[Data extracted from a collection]

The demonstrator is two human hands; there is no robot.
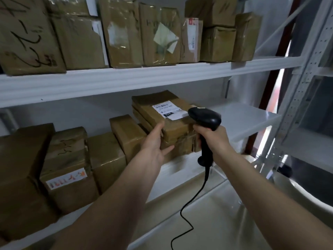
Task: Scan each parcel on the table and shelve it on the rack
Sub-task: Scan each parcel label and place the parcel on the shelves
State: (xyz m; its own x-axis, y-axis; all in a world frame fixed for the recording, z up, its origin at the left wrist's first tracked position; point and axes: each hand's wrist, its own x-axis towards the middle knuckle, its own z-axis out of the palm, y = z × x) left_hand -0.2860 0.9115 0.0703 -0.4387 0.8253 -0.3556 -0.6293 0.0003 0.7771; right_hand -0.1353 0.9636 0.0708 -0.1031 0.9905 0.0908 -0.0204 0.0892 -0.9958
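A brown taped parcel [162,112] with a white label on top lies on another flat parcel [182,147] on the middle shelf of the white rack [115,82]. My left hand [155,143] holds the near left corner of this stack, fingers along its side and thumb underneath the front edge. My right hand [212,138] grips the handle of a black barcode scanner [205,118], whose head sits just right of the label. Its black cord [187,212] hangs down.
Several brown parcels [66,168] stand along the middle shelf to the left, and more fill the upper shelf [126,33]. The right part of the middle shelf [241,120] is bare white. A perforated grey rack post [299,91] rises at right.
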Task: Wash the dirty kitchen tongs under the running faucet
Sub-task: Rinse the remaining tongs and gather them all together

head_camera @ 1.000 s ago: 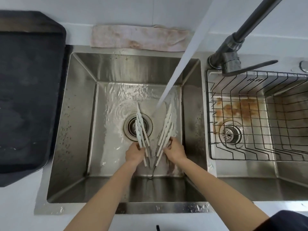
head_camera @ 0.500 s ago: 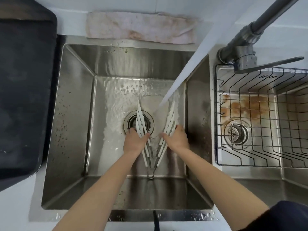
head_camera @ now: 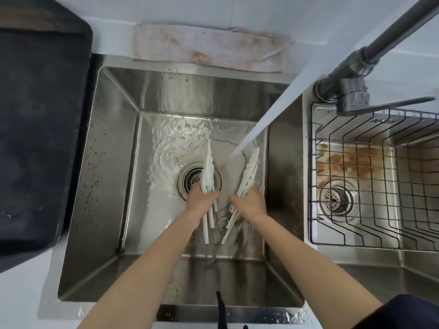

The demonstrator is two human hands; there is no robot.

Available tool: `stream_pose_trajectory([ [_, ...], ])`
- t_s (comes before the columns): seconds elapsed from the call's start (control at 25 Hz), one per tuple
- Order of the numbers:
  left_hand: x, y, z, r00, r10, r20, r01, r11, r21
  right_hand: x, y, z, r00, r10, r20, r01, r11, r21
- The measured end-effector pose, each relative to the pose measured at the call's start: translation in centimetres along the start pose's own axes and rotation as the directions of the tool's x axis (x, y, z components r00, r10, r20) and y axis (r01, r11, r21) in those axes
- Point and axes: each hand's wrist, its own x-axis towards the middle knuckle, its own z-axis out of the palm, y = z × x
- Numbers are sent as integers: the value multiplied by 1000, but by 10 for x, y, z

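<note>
White kitchen tongs point(head_camera: 209, 169) with scalloped arms are spread in a V low in the left sink basin point(head_camera: 114, 148), their metal hinge pointing toward me. My left hand point(head_camera: 200, 201) grips the left arm over the drain. My right hand point(head_camera: 250, 201) grips the right arm point(head_camera: 249, 172). A white stream of water point(head_camera: 266, 119) from the dark faucet point(head_camera: 351, 74) falls between the two arm tips onto the wet sink floor.
A stained cloth point(head_camera: 209, 47) lies behind the basin. A dark mat or tray point(head_camera: 35, 129) covers the counter at left. The right basin holds a black wire rack point(head_camera: 373, 176) over a rusty stain and a second drain point(head_camera: 337, 198).
Both hands slid up the tong arms from near the hinge toward the tips. The camera view shifted slightly.
</note>
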Motion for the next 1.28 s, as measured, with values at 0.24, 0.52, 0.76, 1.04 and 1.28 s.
stream_pose_trajectory([
  [0.24,-20,21,-14,996,37,80,-29,995,-95,-14,-10,-14,1000,-20,5,18,982,186],
  [0.52,-47,49,-30,981,182,-66,-193,944,-269,-45,-49,-46,965,-258,49,214,878,428],
  [0.76,-65,71,-43,968,228,-100,-249,894,-373,-69,-75,-76,904,-422,74,223,612,759],
  [1.04,-79,61,-56,970,239,31,-205,887,-414,-82,-84,-77,862,-505,45,287,560,777],
  [1.28,-89,45,-60,955,289,70,-204,809,-551,-87,-83,-75,836,-537,112,320,644,695],
])
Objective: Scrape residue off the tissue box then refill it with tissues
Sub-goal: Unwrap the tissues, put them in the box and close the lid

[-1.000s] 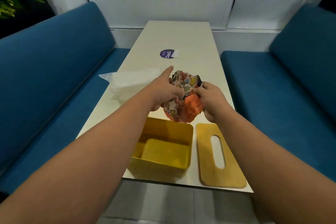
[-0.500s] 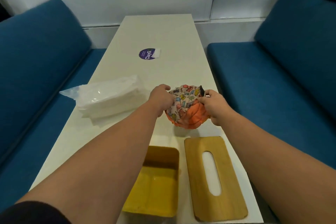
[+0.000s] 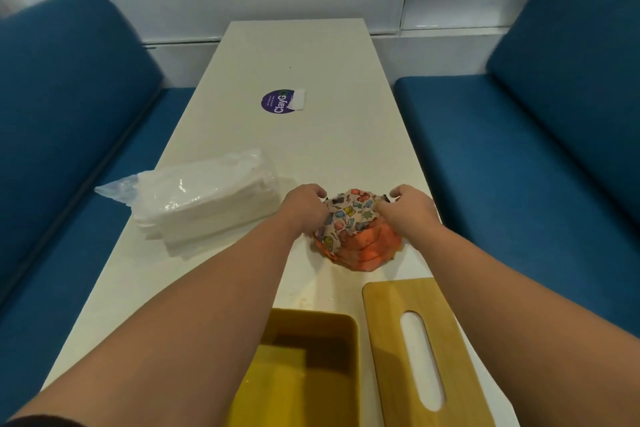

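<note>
A yellow tissue box (image 3: 304, 360) stands open and empty at the near edge of the table. Its wooden lid (image 3: 415, 354) with a slot lies flat to the right of it. A crumpled orange cloth with a colourful print (image 3: 356, 232) rests on the table beyond them. My left hand (image 3: 304, 206) grips its left side and my right hand (image 3: 405, 208) grips its right side. A clear plastic pack of white tissues (image 3: 204, 201) lies to the left of the cloth.
The long white table (image 3: 311, 59) runs away from me toward a white wall, with a purple round sticker (image 3: 278, 103) further along it. Blue sofas flank it on the left (image 3: 59, 135) and right (image 3: 540, 149).
Both hands have carried the cloth down onto the table, further from the box. The view has tilted down and shifted, so the box and lid sit lower in frame.
</note>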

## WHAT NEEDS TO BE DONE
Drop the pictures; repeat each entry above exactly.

## FINISHED EXERCISE
The demonstrator is two human hands; there is no robot.
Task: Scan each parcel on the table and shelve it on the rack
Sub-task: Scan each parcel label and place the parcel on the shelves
State: (xyz m; its own x-axis, y-axis; all in a world frame fixed for the recording, z up, its origin at the left wrist's first tracked position; point and axes: each hand's wrist, its own x-axis towards the middle knuckle, its own z-axis out of the palm, y = z × x) left_hand -0.2860 0.9115 0.0703 -0.4387 0.8253 -0.3556 -0.6293 0.0003 0.7771; right_hand -0.1353 0.9636 0.0708 -0.1031 0.9905 0.0908 -0.0204 0.0892 -0.9958
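A brown taped parcel [162,112] with a white label on top lies on another flat parcel [182,147] on the middle shelf of the white rack [115,82]. My left hand [155,143] holds the near left corner of this stack, fingers along its side and thumb underneath the front edge. My right hand [212,138] grips the handle of a black barcode scanner [205,118], whose head sits just right of the label. Its black cord [187,212] hangs down.
Several brown parcels [66,168] stand along the middle shelf to the left, and more fill the upper shelf [126,33]. The right part of the middle shelf [241,120] is bare white. A perforated grey rack post [299,91] rises at right.
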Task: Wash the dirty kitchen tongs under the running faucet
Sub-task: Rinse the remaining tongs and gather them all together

head_camera @ 1.000 s ago: 
head_camera @ 0.500 s ago: 
head_camera @ now: 

The demonstrator is two human hands; there is no robot.

Available tool: `stream_pose_trajectory([ [_, ...], ])`
- t_s (comes before the columns): seconds elapsed from the call's start (control at 25 Hz), one per tuple
- Order of the numbers:
  left_hand: x, y, z, r00, r10, r20, r01, r11, r21
  right_hand: x, y, z, r00, r10, r20, r01, r11, r21
- The measured end-effector pose, each relative to the pose measured at the call's start: translation in centimetres along the start pose's own axes and rotation as the directions of the tool's x axis (x, y, z components r00, r10, r20) and y axis (r01, r11, r21) in those axes
- Point and axes: each hand's wrist, its own x-axis towards the middle knuckle, its own z-axis out of the palm, y = z × x
- Numbers are sent as integers: the value multiplied by 1000, but by 10 for x, y, z

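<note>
White kitchen tongs point(head_camera: 209, 169) with scalloped arms are spread in a V low in the left sink basin point(head_camera: 114, 148), their metal hinge pointing toward me. My left hand point(head_camera: 200, 201) grips the left arm over the drain. My right hand point(head_camera: 250, 201) grips the right arm point(head_camera: 249, 172). A white stream of water point(head_camera: 266, 119) from the dark faucet point(head_camera: 351, 74) falls between the two arm tips onto the wet sink floor.
A stained cloth point(head_camera: 209, 47) lies behind the basin. A dark mat or tray point(head_camera: 35, 129) covers the counter at left. The right basin holds a black wire rack point(head_camera: 373, 176) over a rusty stain and a second drain point(head_camera: 337, 198).
Both hands slid up the tong arms from near the hinge toward the tips. The camera view shifted slightly.
</note>
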Motion for the next 1.28 s, as measured, with values at 0.24, 0.52, 0.76, 1.04 and 1.28 s.
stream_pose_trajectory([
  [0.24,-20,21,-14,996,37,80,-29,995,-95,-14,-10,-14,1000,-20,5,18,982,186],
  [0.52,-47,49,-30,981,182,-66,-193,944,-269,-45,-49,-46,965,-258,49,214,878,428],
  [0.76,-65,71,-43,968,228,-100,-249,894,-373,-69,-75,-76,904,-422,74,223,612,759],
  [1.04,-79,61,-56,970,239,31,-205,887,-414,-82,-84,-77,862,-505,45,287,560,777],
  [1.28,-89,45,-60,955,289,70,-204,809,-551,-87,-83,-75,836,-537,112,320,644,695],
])
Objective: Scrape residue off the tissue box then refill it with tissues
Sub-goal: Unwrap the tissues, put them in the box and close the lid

[-1.000s] 
[-0.500s] 
[+0.000s] 

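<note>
A yellow tissue box (image 3: 304, 360) stands open and empty at the near edge of the table. Its wooden lid (image 3: 415, 354) with a slot lies flat to the right of it. A crumpled orange cloth with a colourful print (image 3: 356, 232) rests on the table beyond them. My left hand (image 3: 304, 206) grips its left side and my right hand (image 3: 405, 208) grips its right side. A clear plastic pack of white tissues (image 3: 204, 201) lies to the left of the cloth.
The long white table (image 3: 311, 59) runs away from me toward a white wall, with a purple round sticker (image 3: 278, 103) further along it. Blue sofas flank it on the left (image 3: 59, 135) and right (image 3: 540, 149).
Both hands have carried the cloth down onto the table, further from the box. The view has tilted down and shifted, so the box and lid sit lower in frame.
</note>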

The required output has been supplied.